Starting point is 00:50:36 I still owed the money, but it was a step. I did something. Right. And so I think that speaks to what you're saying. You got to decode. It's not about the outcome. It's about something in us as humans that feels good when we don't avoid our problems,
Starting point is 00:50:51 but we do something where we face them to the best of our ability in whatever little way we can. It goes back to that balance, that middle ground that you described earlier in the sense that human beings don't really well with full stagnation when they do nothing. There's also on the other end of the spectrum when we start having this kind of hecticness running around because we're anxious.

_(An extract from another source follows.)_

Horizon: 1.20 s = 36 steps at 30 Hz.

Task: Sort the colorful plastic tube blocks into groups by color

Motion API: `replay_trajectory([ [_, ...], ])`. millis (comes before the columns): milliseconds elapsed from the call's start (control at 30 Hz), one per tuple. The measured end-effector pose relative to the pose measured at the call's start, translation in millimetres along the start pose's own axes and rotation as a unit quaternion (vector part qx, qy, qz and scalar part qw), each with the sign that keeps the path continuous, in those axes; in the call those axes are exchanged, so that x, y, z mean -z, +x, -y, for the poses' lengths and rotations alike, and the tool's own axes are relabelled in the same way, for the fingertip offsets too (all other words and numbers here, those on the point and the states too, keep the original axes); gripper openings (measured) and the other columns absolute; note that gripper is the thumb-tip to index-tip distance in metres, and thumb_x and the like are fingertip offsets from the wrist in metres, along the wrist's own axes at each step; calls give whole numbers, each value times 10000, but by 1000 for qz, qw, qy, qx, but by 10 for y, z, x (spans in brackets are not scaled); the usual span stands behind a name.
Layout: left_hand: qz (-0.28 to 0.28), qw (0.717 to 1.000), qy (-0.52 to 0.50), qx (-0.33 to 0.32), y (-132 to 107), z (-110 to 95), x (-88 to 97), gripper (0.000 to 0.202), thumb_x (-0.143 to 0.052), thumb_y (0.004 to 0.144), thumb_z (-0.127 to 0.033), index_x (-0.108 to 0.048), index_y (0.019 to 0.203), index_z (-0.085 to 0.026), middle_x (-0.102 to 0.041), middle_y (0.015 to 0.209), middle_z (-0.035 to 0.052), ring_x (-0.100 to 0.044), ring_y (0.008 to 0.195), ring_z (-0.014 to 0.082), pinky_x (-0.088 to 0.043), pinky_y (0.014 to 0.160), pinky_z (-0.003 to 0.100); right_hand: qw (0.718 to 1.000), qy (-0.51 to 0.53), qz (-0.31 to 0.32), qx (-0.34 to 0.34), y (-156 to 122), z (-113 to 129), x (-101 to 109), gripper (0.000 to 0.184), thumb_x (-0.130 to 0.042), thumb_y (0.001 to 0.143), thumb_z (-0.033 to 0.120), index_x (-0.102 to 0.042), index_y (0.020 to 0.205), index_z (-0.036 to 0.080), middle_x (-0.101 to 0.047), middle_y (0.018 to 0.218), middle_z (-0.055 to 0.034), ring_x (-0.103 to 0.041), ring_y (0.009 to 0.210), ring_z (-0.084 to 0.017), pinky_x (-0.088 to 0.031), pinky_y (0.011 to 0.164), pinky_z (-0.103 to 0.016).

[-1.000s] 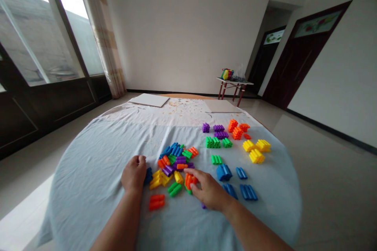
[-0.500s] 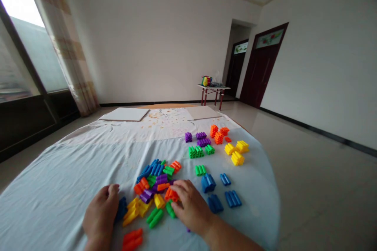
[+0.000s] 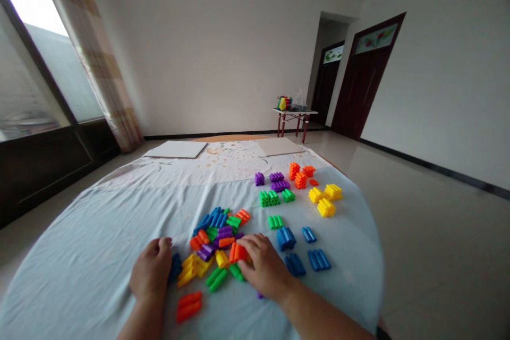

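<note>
My right hand is closed, thumb and fingers pinching an orange block of joined tubes at the right edge of a mixed pile. Its fingers cover part of that block. My left hand rests at the pile's left side with its fingers curled. A dark blue block sits right against it, partly hidden; whether the fingers grip it is unclear. Between the hands are yellow blocks, a green block and a purple block. Another orange block is nearer me.
Colour groups stand to the right: purple blocks, green blocks, orange blocks, yellow blocks and blue blocks. Two flat boards lie at the far edge of the cloth-covered round table.
The view has tilted down slightly, shifting everything up and rightward. My right hand's fingers now close round the orange block, and more of its face shows. My left hand stays beside the blue block.
</note>
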State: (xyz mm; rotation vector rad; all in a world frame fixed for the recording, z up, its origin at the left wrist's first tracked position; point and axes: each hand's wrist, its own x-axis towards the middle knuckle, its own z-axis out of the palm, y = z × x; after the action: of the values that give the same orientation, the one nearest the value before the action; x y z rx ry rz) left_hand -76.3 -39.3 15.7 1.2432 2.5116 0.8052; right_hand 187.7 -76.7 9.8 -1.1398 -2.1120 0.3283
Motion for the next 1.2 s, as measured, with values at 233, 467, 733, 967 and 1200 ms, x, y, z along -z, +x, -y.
replay_trajectory([
  [233,-14,1000,-14,-2,-33,19,-40,382,-340,807,-414,-656,882,-212,-692,925,107,-615,859,258,-409,606,308,1000,-25,-13,-2,-4,-51,-27,406,-502,785,49,-560,1174,147,-593,1160,-117,-522,1077,-230,-431,952,-424],
  [467,-18,999,-28,0,-55,12,-48,377,-346,812,-402,-661,895,-213,-695,922,99,-619,863,255,-410,605,298,999,-13,-24,26,-22,20,42,299,-562,792,106,-592,1082,173,-607,1018,-82,-531,995,-213,-447,901,-396],
  [733,-19,999,-30,-4,-82,-10,-26,349,-364,803,-388,-658,864,-209,-697,920,102,-615,868,266,-404,619,308,997,-23,49,50,-68,153,21,307,-624,773,171,-607,1077,205,-613,996,-58,-514,979,-224,-417,890,-384],
  [967,-9,1000,-27,-4,-73,-2,-18,367,-345,807,-404,-650,877,-213,-693,937,104,-617,878,260,-414,622,308,993,-22,98,56,-80,115,-62,358,-602,787,180,-585,1143,208,-618,1048,-58,-500,1036,-214,-389,945,-372],
  [1200,19,1000,-6,6,15,30,-9,455,-309,784,-477,-639,948,-210,-666,994,143,-594,928,317,-416,631,351,994,4,106,25,-66,183,-48,345,-627,790,354,-612,1103,211,-641,1013,-49,-559,989,-189,-407,927,-303],
])
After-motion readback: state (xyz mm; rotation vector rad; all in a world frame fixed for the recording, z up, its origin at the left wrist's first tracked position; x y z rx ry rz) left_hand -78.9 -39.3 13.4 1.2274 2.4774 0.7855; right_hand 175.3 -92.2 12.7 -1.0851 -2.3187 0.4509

Starting point is 00:51:16 And so having this intentional kind of, again, active acceptance where you do something not running around like a headless chicken panicking because you're really worried about what's going on but also not being completely stuck paralyzed and doing nothing. This middle ground is the healthiest reaction you can have. Yes, I agree. Tell me about steering sheets. So when you're done with an experiment, you'll probably ask yourself, okay, what's next? The steering sheet is a way to answer that question. So there are three different routes that you can take when you're done with an experiment.

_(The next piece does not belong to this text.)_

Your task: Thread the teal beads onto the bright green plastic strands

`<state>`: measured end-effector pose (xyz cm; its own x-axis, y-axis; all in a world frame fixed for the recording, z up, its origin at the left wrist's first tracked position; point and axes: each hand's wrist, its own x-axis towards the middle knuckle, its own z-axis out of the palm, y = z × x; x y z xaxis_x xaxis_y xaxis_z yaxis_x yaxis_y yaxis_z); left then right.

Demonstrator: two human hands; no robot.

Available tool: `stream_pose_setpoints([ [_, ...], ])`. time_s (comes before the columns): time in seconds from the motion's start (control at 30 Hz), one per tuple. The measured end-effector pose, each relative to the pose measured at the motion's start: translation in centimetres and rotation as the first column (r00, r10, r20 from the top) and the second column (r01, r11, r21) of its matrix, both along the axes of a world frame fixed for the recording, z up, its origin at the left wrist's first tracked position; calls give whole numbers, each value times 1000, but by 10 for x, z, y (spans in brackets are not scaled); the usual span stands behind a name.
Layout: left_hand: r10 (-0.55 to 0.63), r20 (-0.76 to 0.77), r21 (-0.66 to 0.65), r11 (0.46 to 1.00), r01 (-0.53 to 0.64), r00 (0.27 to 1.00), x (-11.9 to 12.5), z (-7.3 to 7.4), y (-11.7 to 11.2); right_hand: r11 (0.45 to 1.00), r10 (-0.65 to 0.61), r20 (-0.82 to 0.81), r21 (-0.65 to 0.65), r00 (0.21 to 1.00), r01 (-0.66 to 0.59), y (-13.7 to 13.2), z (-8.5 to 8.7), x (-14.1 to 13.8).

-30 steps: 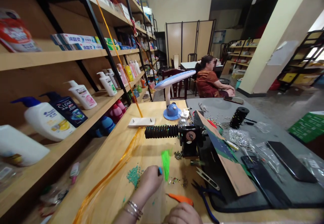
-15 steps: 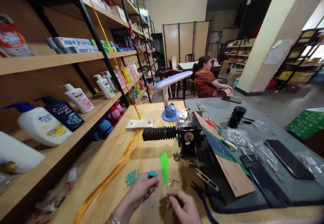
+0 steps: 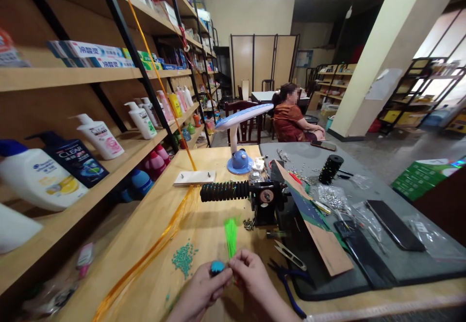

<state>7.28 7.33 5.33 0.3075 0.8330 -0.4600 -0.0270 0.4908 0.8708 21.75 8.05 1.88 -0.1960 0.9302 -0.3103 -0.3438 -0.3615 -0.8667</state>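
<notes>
My left hand point(image 3: 206, 285) is closed in a pinch. At its index finger shows a small bright-blue thing point(image 3: 217, 266); whether it is held or worn there I cannot tell. My right hand point(image 3: 255, 271) is closed too, thumb and index fingertip pressed together against the left fingertips. What lies between the fingers is too small to make out. Just beyond the hands, a fan of bright green thin strands point(image 3: 230, 234) lies on the wooden table, its narrow end reaching the right fingers. Left of it is a scatter of small teal beads point(image 3: 183, 259).
A black winding device point(image 3: 267, 196) with a ribbed roller stands beyond. Thread snips point(image 3: 290, 255) and blue-handled pliers point(image 3: 289, 283) lie at right, beside a cardboard strip point(image 3: 327, 249). Orange threads point(image 3: 145, 259) run along the left. A lamp point(image 3: 238, 159) stands behind; a person sits farther off.
My right hand has moved up and left from the table to meet my left hand, and its fingers have closed into a pinch. The whole view has shifted slightly.
</notes>
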Motion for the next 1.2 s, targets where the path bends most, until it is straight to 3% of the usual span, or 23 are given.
stream_pose_setpoints([
  [0.13,-46,-2,4,999,46,999,1,3,1,999,30,58,-13,998,-29,2,6,4],
  [0.4,-24,-94,95,995,33,995,1,-16,3,1000,19,94,-7,995,-19,5,-1,2],
  [0.63,10,35,-32,999,-9,999,4,-16,2,999,47,148,13,988,-50,2,9,5],
  [0.7,89,72,-76,994,-83,993,5,-19,3,995,11,237,98,972,-35,1,18,19],
  [0.77,152,110,-129,982,-138,982,5,-18,2,963,-125,411,270,903,11,-3,25,42],
  [0.83,202,146,-161,971,-179,968,6,-11,0,903,-288,624,430,726,-11,-11,28,70],
  [0.9,279,180,-131,957,-258,943,7,0,-2,870,-351,776,478,524,-124,-22,26,97],
  [0.97,307,186,-141,948,-284,933,7,8,-4,859,-352,851,459,390,-227,-34,20,116],
  [1.1,336,197,-211,932,-295,921,5,5,0,835,-386,885,455,259,-310,-45,6,127],
  [1.2,365,187,-248,916,-315,912,5,-4,5,817,-447,873,487,195,-307,-32,3,121],
])
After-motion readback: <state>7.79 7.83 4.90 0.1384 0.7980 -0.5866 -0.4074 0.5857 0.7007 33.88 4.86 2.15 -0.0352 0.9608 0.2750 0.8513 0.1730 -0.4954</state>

Starting point is 00:51:56 The first one, which I think is quite interesting how a lot of people resists that option, is to just keep on going with your experiments the way you've been doing it, because if it's working, why not keep going? And I call this option persist. And I chose this word very intentionally because I feel like it is persistent.

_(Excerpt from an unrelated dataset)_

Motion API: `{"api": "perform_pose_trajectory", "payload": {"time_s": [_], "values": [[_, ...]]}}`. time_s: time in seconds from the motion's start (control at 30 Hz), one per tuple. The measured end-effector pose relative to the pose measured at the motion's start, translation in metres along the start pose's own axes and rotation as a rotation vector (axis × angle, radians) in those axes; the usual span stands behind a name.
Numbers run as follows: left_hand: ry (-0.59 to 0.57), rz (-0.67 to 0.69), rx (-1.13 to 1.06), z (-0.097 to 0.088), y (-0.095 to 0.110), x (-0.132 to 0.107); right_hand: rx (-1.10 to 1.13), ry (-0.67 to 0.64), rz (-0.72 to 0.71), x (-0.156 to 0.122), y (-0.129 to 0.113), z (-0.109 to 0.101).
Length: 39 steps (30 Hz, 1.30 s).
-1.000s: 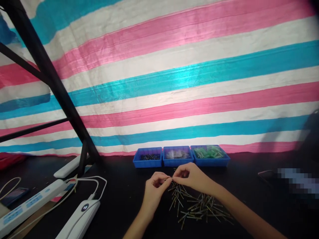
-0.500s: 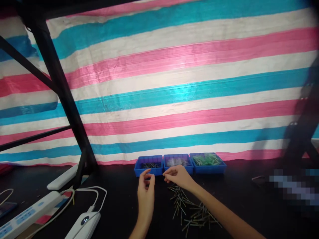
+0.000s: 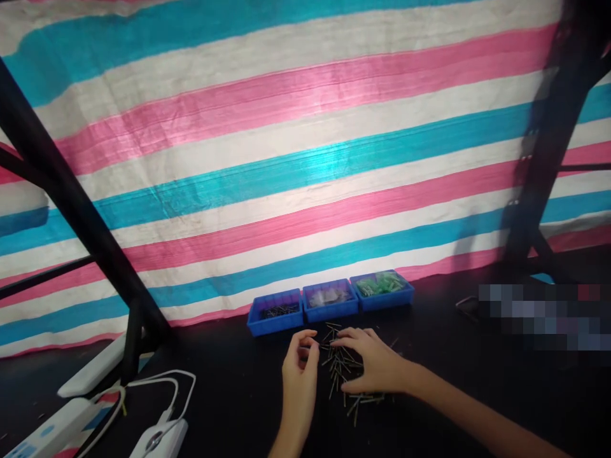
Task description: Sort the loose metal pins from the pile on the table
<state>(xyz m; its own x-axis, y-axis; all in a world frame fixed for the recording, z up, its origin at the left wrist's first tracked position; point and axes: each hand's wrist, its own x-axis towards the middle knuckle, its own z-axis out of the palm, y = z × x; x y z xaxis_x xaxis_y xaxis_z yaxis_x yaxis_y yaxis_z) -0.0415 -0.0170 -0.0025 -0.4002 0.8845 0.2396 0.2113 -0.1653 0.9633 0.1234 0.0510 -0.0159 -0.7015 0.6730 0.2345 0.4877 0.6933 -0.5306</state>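
A loose pile of thin metal pins (image 3: 344,372) lies on the black tabletop (image 3: 238,394). My right hand (image 3: 372,366) rests on top of the pile with its fingers spread and curved down onto the pins. My left hand (image 3: 300,372) hovers just left of the pile, fingers curled with thumb and fingertips close together; what they pinch, if anything, is too small to see. Behind the pile stand three small blue trays: the left tray (image 3: 274,313) holds dark pins, the middle tray (image 3: 329,300) holds pale parts, the right tray (image 3: 382,289) holds green parts.
A striped pink, blue and white tarp (image 3: 305,159) hangs right behind the trays. Black frame struts (image 3: 71,197) rise at left, another black strut (image 3: 548,146) at right. A white power strip (image 3: 42,432) and a white device with cable (image 3: 160,439) lie at front left.
The view has swung right. My right hand dropped from near the middle tray onto the pin pile and spread out. My left hand drew back beside the pile.
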Motion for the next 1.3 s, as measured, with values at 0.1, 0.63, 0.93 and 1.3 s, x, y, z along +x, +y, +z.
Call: {"api": "perform_pose_trajectory", "payload": {"time_s": [0.1,0.63,0.93,1.3], "values": [[-0.090,-0.015,0.025,0.009,0.000,-0.008,-0.019,0.058,0.073,-0.024,0.002,-0.002],[-0.750,0.394,0.618,0.022,-0.001,-0.032,-0.007,0.153,0.163,-0.040,0.012,-0.006],[-0.776,0.461,0.653,0.021,-0.012,-0.023,0.083,0.233,0.112,-0.040,0.015,-0.010],[-0.429,0.180,0.427,0.027,0.002,-0.033,0.726,0.248,0.297,-0.038,0.005,-0.008]]}}
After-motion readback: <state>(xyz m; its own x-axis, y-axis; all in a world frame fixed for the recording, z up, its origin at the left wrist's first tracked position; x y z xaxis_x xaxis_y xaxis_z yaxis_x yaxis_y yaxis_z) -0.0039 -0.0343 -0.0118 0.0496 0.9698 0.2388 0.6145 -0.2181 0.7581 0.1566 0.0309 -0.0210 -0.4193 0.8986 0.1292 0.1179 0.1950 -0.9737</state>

Starting point is 00:52:19 It requires a little bit of courage in today's society to say, I'm not going to scale this up, not going to go bigger. This is working for me. I'm not going to scale this up, not going to go bigger. This is working for me. I'm just going to keep going as it is. So option one persists. Second option, pivot. That is when things are kind of working, but you feel like it's not perfect yet. So maybe you've been doing daily meditation in the morning, but you feel like it's hard for you to do it in the morning. Do you want to go for another cycle of experimentation where you do it during your lunch break or in the evening?
Starting point is 00:52:51 And so you tweak things. And this is where you can actually, if you want, scale up, scale down, change the parameters and try something slightly different. And the last option is pause. And I call it pause, not quit, because you might want to come back to that experiment in the future, but it's really just acknowledging the fact
Starting point is 00:53:12 that based on your current circumstances, your current priorities, your levels of energy, your other commitment, whatever it is, at this moment in time, this experiment is not working for you. And so you can just park it away, put it on the shelf, and perhaps go back to it in the future. But for now, you're going to pause it. I love it. I love it. That's a great way of thinking about it. And you made it alliterative
Starting point is 00:53:36 to the three P's. Oh, yeah, I did work on that. Yes, I think as authors, we're always like, all right, I gotta, I gotta tighten this idea up a little bit. Well, thank you so much for joining me on the show. I've really enjoyed talking with you. As I told you before, I thought your book was outstanding and it opened things in me that I hadn't seen before, which is rare in my line of work. So thank you so much. It's been a real pleasure. Thank you so much for your amazing questions.